Things are looking up for the acting and modeling career of Pearl City’s Brandon Marc Higa (Pearl City High School ’99). Higa has just completed work as character double actor on the second season of Hawaii Five-O and also recently became a unionized actor in AFTRA – the American Federation of Television and Radio Artists.
While Higa’s acting career is on the rise, he is also an accomplished international model and scholar.
Higa is serious about pursuing an acting career and has benefited from acting workshops that have guided and sharpened his acting skills. Being invited to participate in the Hawaii Five-O Actor’s Seminar recently opened doors to roles on the Hawaii based hit television series.
It’s pretty exciting stuff to think that Higa would go from the Hawaii Five-O Actor’s Seminar to the set as an actor. If you’ve had a chance to meet Brandon Marc, you would have certainly come away with the impression that the sky’s the limit.
I hope the following MYPC Q&A interview with Brandon Marc Higa gives recognition to another Pearl City resident that is successfully pursuing a dream with the hope of laying the foundation for others to pursue and realize dreams of their own.
Photo courtesy of Leo Lieu Photography
Q: How has your experience been so far working on the set of Hawaii Five-O?
A: Working for Hawaii Five-0 has been fantastic! I started during season 1 doing background to get set experience, then gradually worked my way up to doing character double work. I did a fun scene recently for Hawaii Five-O season 2, episode 6 with a Corvette which was a whole lot of fun!
Q: Does your membership in AFTRA – the American Federation of Television and Radio Artists help secure more acting roles?
A: Oh yeah, and I am officially a unionized actor – I was invited (and of course accepted) membership in AFTRA – the American Federation of Television and Radio Artists!! It's so true that work attracts more work, so I hope to keep this momentum up.
Q: How does your prospects for more modeling and acting work look in the near future?
A: The busy season is picking up again, and I've been fortunate enough to stay active on both the modeling and acting fronts.
Q: What type of demands does being a part of a major television production have on your acting abilities?
A: Being on set of a major production educated me on the demands for television acting. I realized that shooting scenes for television can be narrowed down to a science.

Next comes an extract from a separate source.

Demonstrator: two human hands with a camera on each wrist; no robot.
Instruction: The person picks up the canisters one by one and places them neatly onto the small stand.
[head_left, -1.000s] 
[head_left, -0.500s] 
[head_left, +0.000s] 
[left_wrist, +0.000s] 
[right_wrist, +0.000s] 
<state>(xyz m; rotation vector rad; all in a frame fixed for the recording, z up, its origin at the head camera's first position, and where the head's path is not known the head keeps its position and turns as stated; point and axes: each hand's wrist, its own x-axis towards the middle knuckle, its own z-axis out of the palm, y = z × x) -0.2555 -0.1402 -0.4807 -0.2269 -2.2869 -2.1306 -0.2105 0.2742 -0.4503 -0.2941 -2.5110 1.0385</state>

Actors must be able to perform scenes and often times individual lines on cue, sometimes with minute to drastic variation. When shooting a scene from different camera angles, actors usually need to replicate their performance with each take.
Q: Was your role as a character double challenging during your Five-O experience?
A: As a character double, I had to imitate the principal actor's movements exactly. You start to realize the minute differences in the way other people speak and move, and how much this can attribute to their overall persona.
Q: How did you get involved in the Hawaii Five-O Actor’s Seminar?
A: Back in February, Premier (my agency) got me an invite to a Hawaii Five-0 actors' seminar featuring Alex O'Loughlin, Grace Park, the show's producer and guest director, moderated by Daniel Dae Kim. It provided valuable information for local talent aspiring to appear on network television, namely on H5-0.
Q: Any words of encouragement for those interested in pursuing an acting career?
A: Everyone should give acting a shot at least once in their life. We've been blessed with having Hawaii Five-O shot in Hawaii, and hopefully it will continue to secure top ratings so it can be renewed for many seasons.
Q: Is there any contact information available for someone interested in applying for acting roles on the Hawaii Five-O?
A: Anyone can apply to work as background or principle for H5-0 by sending their photo and information to Casting Director Rachel Sutton's casting page (http://rachelsuttoncasting.com/).
Q: How important is being a member of AFTRA to your acting career?
A: As for joining AFTRA (the American Federation of Television and Radio Artists), it was an understated, but personally fulfilling moment. I'm still at the early stages of becoming an actor, so AFTRA membership is a sign of commitment on my part to continue pursuing this career seriously. By reading about AFTRA representation, you can learn about the legal/business side of show business – http://www.aftra.org/home.htm. Even with a talent agent, it is still an actor's prerogative to educate themselves about the craft and business of acting.
Q: Is there anyone that you would like to say Mahalo to for their support?
A: Thank you again for all of your support. It is much appreciated and really helps spread the word about how much fun modeling and acting can be!